O agendamento conservador
O dispositivo midiático conservador
exercita há quatro meses o poder de pautar a agenda política do país. É um
massacre.
A novela do chamado 'mensalão' revelou-se um cavalo de Tróia
dos interesses contrariados pela ampliação do espaço progressista na sociedade
brasileira.
Como fica a cada dia mais explícito, a reação conservadora cozinha nesse julgamento um cardápio inteiro para 2014.
Um dos pratos principais é a tentativa de dissolver Lula num caldeirão fervente de suspeição.
A meta é transformá-lo num frango desossado incapaz de equilibrar-se de novo, sobretudo num palanque.
Vivemos um ensaio desse banquete pantagruélico que atrai todas as bocas famintas de 2002, 2006 e 2010.
Avança-se em fatias, comendo o mingau pelas berbas na arguta percepção de que é preciso aleijar o corpo antes de atacar o coração.
Coisa de profissionais do ramo. O ramo do neogolpismo; aquele que arremete por dentro das regras institucionais, aliás invocando o papel de guardião daquilo que golpeia.
O novo ferramental não se dispensa dos artefatos do velho repertório.
Em certa medida, vive-se um revival do clima de 2002, quando a falta de respeito e o preconceito de classe ilustraram a que ponto pode chegar a polidez das elites quando o céu que as protege ameaça cair em mãos alheias.
Diariamente uma ração de manchetes, colunas e escaladas televisivas, ademais de sobrancelhas em pinça, esgares e olhares insinuantes destilam o mesmo e incontido ódio "à la 2002".
Em qualquer guerra o bombardeio intenso não transforma a saturação em apoio ao agressor.
As três vitórias sucessivas do PT, nenhuma delas com apoio deles, evidenciam um limite a partir do qual o peso da realidade pulsa na formação da consciência social.
A brecha tende a se alargar à medida em que cresce o saldo positivo das gestões petistas -- a palavra saldo não condensa uma evolução linear, nem isenta o percurso das contradições inerentes a governos policlassistas de centro esquerda.
Marmorizado no cotidiano da população o legado da década petista forma um repertório que adensa a percepção de um país distinto do ecoado pelo bumbo conservador.
O atrito obriga o agendamento a radicalizar a narrativa.
Analistas de maior consistência são vencidos pelo alarido grosseiro do segundo escalão. A fotografia cede ao photoshop, literalmente e eticamente.
Tome-se o exemplo a página 2 da Folha.Ali escreveram progressistas como Antonio Calado e conservadores, como Otto Lara Resende, entre outros. Ambas as cepas com expressões de alto nível.
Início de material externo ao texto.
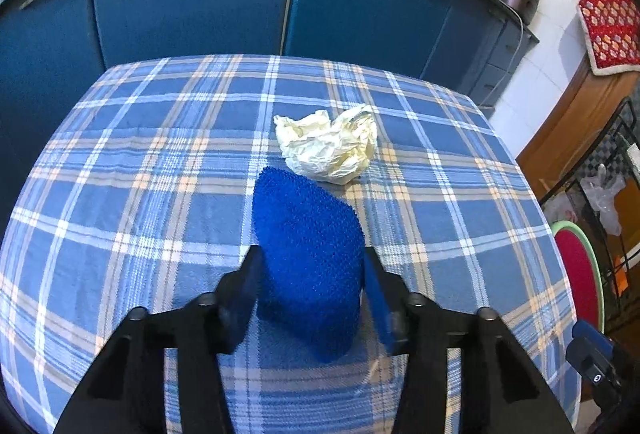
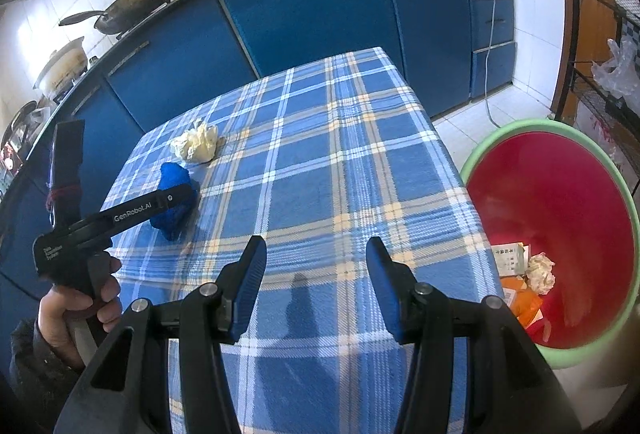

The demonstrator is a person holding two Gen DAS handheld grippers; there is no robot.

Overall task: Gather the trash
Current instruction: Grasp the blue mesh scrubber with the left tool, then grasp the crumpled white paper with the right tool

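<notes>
Left tongs [image 1: 310, 262] clamp a blue sponge [image 1: 308, 254] on the plaid table [image 1: 120, 194] — crumpled paper [image 1: 328, 146] just beyond at 12 o'clock. Right tongs [image 2: 316, 254] gape empty — red bin [image 2: 560, 218] at 3 o'clock.

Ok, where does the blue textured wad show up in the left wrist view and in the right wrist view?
Left wrist: blue wad at centre, between the left gripper's fingers.
Right wrist: centre-left, behind the left gripper.
Shared landmark: crumpled cream paper just beyond it on the plaid tablecloth.
</notes>
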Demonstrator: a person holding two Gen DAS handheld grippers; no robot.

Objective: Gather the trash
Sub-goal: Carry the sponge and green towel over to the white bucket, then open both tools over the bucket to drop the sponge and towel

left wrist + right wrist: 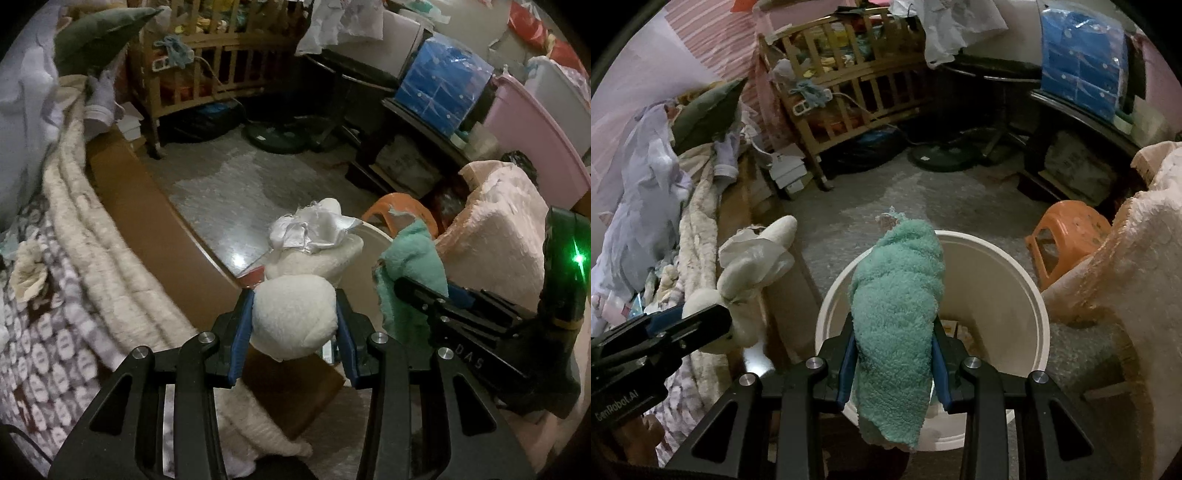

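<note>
My left gripper is shut on a cream plush toy with a crumpled white plastic piece on its far end. In the right wrist view the same toy hangs left of the bucket, beside the bed. My right gripper is shut on a rolled teal fuzzy cloth, which hangs over the open mouth of a white bucket. The bucket's rim shows behind the toy in the left wrist view, with the teal cloth to its right. Some boxes lie at the bucket's bottom.
A bed with a cream blanket runs along the left. A pink fuzzy blanket is draped at the right, an orange stool beside it. A wooden crib, a fan base and dark shelving stand beyond the grey floor.
</note>
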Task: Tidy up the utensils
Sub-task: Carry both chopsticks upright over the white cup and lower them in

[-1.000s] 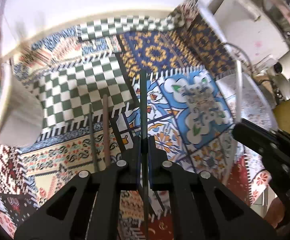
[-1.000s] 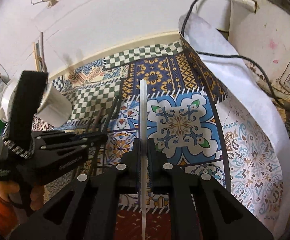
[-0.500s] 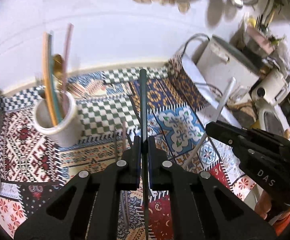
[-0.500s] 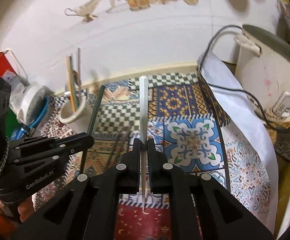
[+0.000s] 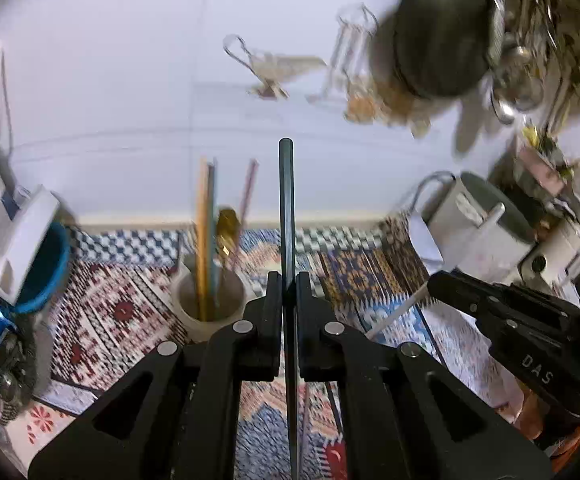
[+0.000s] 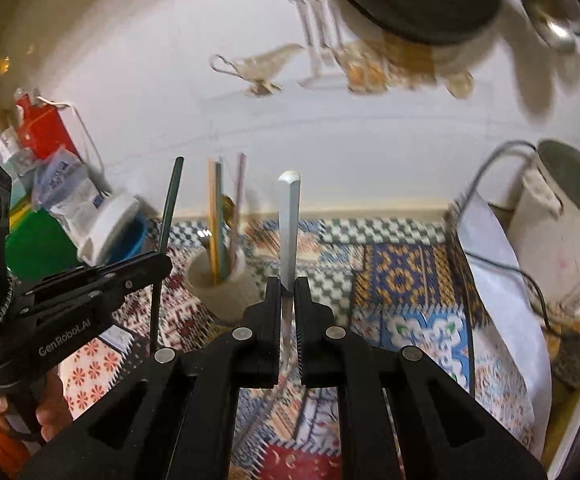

Tornou-se um rodapé intelectual.
Excetuadas honrosas exceções, respinga ali o suor inglório dos que brigam com as palavras para compensar a irrelevância com decibéis.
Isso para não falar de casos clínicos.
'Veja', que um dia foi dirigida por Mino Carta, é cada vez mais um desengonçado encadernamento de replicantes do Tea Party.
O efeito bumerangue é inevitável.
A forma como o panfleto da Abril rejeita a regulação da mídia é um testemunho da pertinência da regulação da mídia.
O conjunto expõe a armadilha que enredou o conservadorismo em uma contradição nos seus próprios termos.
Quanto mais espaço abre ao escalão beligerante , maior o fosso entre a percepção sensorial do país e o que as manchetes martelam.
Parece uma boa notícia. E uma parte do governo acha que resolve o embate dessa forma.
Engana-se. O outro lado também sabe que corre contra os ponteiros da história.
A radicalização observada neste momento não deve ser encarada como um hiato.
É um ciclo de tudo ou nada. E reserva pouco espaço à acomodação
O blog Grupo Beatrice (http://grupobeatrice.blogspot.com.br/) qualifica de forma interessante essa natureza ambígua do poder de agendamento conservador nesse momento.
Uma pesquisa feita por estudantes de jornalismo da Universidade Anhembi Morumbi São Paulo discute a tese de que o dispositivo midiático já não tem mais o poder de eleger presidentes ou forçar impeachments.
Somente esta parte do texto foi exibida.